Die Internationale Fluggesellschaften-Gruppe (IAG) hat eine Klage im Zusammenhang mit dem bankrotten Greensill Capital beigelegt, obwohl das Unternehmen weiterhin mit erheblichen Rechtskosten rechnet, die Teil seiner laufenden Restrukturierungsmaßnahmen sind.
Die Beilegung der Klage, deren Details nicht offengelegt wurden, folgt auf IAGs Entscheidung, im Jahr 2020 ein Lieferkettengeschäft mit Greensill zu beenden. Das Geschäft hatte kurzfristige Finanzierungen für Lieferanten innerhalb der Fluggesellschaften von IAG bereitgestellt, darunter British Airways und Iberia.

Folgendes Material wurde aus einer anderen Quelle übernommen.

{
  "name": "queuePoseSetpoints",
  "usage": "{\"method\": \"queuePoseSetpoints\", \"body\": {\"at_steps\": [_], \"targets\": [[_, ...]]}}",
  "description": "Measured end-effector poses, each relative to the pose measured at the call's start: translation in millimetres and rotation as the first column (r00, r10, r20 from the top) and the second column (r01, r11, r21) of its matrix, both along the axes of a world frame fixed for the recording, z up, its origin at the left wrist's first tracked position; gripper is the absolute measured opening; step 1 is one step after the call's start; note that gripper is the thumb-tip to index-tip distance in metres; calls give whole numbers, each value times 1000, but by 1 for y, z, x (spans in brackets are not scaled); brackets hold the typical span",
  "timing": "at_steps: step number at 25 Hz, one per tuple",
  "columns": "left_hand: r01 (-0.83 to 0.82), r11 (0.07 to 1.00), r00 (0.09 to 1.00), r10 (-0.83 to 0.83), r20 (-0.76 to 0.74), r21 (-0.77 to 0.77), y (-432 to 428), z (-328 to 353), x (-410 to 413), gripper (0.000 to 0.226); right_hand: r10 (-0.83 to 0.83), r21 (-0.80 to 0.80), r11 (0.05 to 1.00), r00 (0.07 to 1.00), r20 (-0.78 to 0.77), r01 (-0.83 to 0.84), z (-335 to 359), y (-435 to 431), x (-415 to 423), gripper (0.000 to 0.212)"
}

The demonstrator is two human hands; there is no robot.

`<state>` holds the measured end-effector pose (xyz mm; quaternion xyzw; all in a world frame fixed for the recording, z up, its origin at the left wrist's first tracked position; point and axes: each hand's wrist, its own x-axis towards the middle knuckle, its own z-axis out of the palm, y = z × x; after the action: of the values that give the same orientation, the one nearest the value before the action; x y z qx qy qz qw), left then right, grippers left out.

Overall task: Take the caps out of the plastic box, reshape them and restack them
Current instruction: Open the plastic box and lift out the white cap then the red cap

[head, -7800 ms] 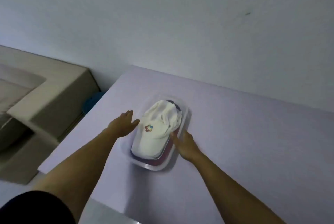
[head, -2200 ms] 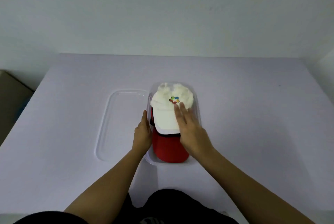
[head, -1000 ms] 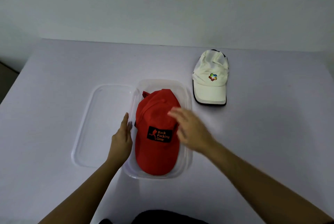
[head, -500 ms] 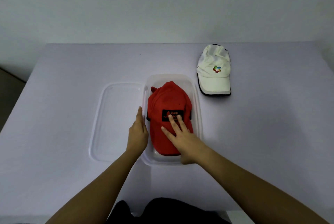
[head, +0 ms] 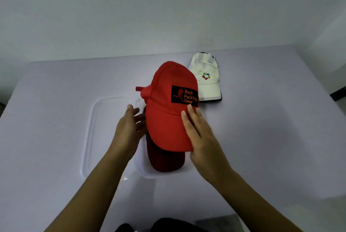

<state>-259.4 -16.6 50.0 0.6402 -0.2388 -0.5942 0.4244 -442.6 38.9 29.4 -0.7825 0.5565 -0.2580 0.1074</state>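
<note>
The red cap (head: 168, 119) is held above the plastic box (head: 144, 172), brim toward the person; the right hand (head: 204, 138) holds the brim at its 3 o'clock edge, fingers flat on top, thumb hidden beneath; the left hand (head: 127, 132) is spread at the cap's 9 o'clock side, and I cannot tell if it touches it; a dark red cap (head: 164, 162) lies in the box; the clear lid (head: 97, 138) lies at the box's 9 o'clock; a white cap (head: 206, 83) rests on the counter (head: 271, 138) at 1 o'clock.
</note>
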Motion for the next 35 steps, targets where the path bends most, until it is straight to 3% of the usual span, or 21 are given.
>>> {"method": "queuePoseSetpoints", "body": {"at_steps": [1, 2, 5, 7, 8, 10, 12, 16, 19, 23, 29, 35], "targets": [[5, 999, 986, 1, -166, 35, -1, 18, -11, 49, -6, -6, 1000, 1000, -12, 6, 2, 2, -7, 56], [33, 999, 976, -26, -214, 30, -1, 30, -25, 48, -19, -22, 1000, 999, -26, 18, 2, 5, -16, 58], [27, 995, 994, -37, -107, -99, -5, 40, -81, 40, 2, -66, 998, 995, 100, 5, -4, 15, -53, 64], [21, 987, 1000, -23, -12, -161, -8, 32, -126, 38, -29, 57, 998, 957, 290, 13, -5, 21, -93, 96], [19, 985, 1000, -23, -19, -170, -9, 26, -151, 38, -97, 191, 981, 913, 397, 21, -6, 25, -118, 107], [47, 988, 994, -60, -88, -148, -10, 5, -200, 37, -269, 458, 886, 730, 629, -68, -6, 35, -175, 106], [89, 989, 986, -104, -133, -116, -10, -20, -246, 36, -398, 578, 795, 561, 726, -184, -11, 42, -225, 99], [230, 973, 972, -227, 58, -34, -6, -76, -328, 35, -528, 684, 728, 676, 514, 48, -53, 33, -297, 104], [217, 976, 958, -219, 184, 33, -1, -107, -368, 47, -567, 727, 666, 748, 346, 168, -85, 24, -331, 110], [407, 913, 837, -371, 403, -6, 3, -133, -399, 52, -499, 706, 651, 858, 120, 280, -112, 13, -353, 100], [569, 822, 686, -468, 557, -10, -7, -143, -406, 52, -484, 674, 670, 871, 81, 310, -121, 7, -356, 105], [512, 848, 728, -341, 595, -140, 4, -92, -336, 57, -463, 400, 840, 868, 177, 367, -83, 2, -292, 75]]}}
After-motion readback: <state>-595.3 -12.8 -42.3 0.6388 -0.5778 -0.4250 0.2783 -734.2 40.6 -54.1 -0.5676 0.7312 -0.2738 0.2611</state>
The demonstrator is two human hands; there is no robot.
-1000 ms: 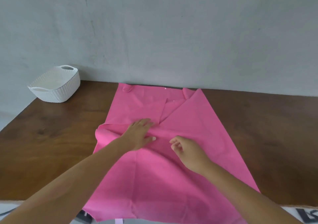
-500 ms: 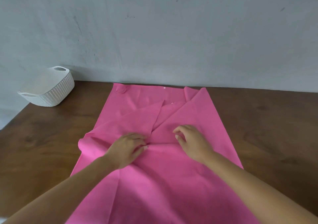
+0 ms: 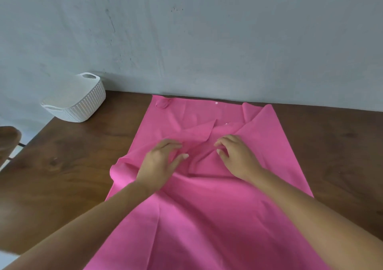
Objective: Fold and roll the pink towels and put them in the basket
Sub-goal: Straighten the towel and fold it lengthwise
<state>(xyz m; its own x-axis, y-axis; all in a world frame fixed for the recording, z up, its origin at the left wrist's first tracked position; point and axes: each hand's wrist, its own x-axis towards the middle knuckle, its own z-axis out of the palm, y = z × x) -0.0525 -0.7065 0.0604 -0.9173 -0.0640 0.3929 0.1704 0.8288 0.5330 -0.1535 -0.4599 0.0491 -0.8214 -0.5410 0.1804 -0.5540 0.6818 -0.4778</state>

Greensill Capital meldete im März 2021 Insolvenz an, nachdem sein Finanzierungsmodell aufgrund von Liquiditätsbedenken und regulatorischer Überwachung zusammengebrochen war. IAG, wie auch andere Unternehmen, die von Greensill betroffen waren, hat seitdem rechtliche und finanzielle Konsequenzen zu tragen, darunter Ansprüche von Insolvenzverwaltern, die die Rückgewinnung von Geldern anstreben.
Während die Beilegung der Klage einen Teil des Streits beendet, hat IAG in seinem jüngsten Jahresbericht anerkannt, dass rechtliche Risiken weiterhin bestehen. Das Unternehmen hat erklärt, dass es weiterhin potenzielle Ansprüche bewertet und weitere Rechtskosten erwarten wird, die sich aus laufenden Verfahren ergeben.
IAG setzt eine Restrukturierungsstrategie um, die darauf abzielt, Kosten zu reduzieren und die operative Effizienz in seinen Fluggesellschaften zu verbessern. Das Unternehmen meldete einen Vorsteuerverlust von 7,4 Milliarden Euro für das Geschäftsjahr 2020 an, der hauptsächlich durch die Auswirkungen der Pandemie auf die Nachfrage nach Flugreisen verursacht wurde. IAG hat seitdem Maßnahmen ergriffen, um seine finanzielle Position zu stabilisieren.
Analysten haben darauf hingewiesen, dass die Beilegung der Greensill-Klage einen Teil der Unsicherheit beseitigt, aber nicht alle rechtlichen Risiken für IAG eliminiert. Die Fähigkeit des Unternehmens, weitere Rechtskosten zu bewältigen, wird ein entscheidender Faktor für seine finanzielle Erholung sein, insbesondere wenn es sich durch den noch volatilen Luftfahrtsektor bewegt.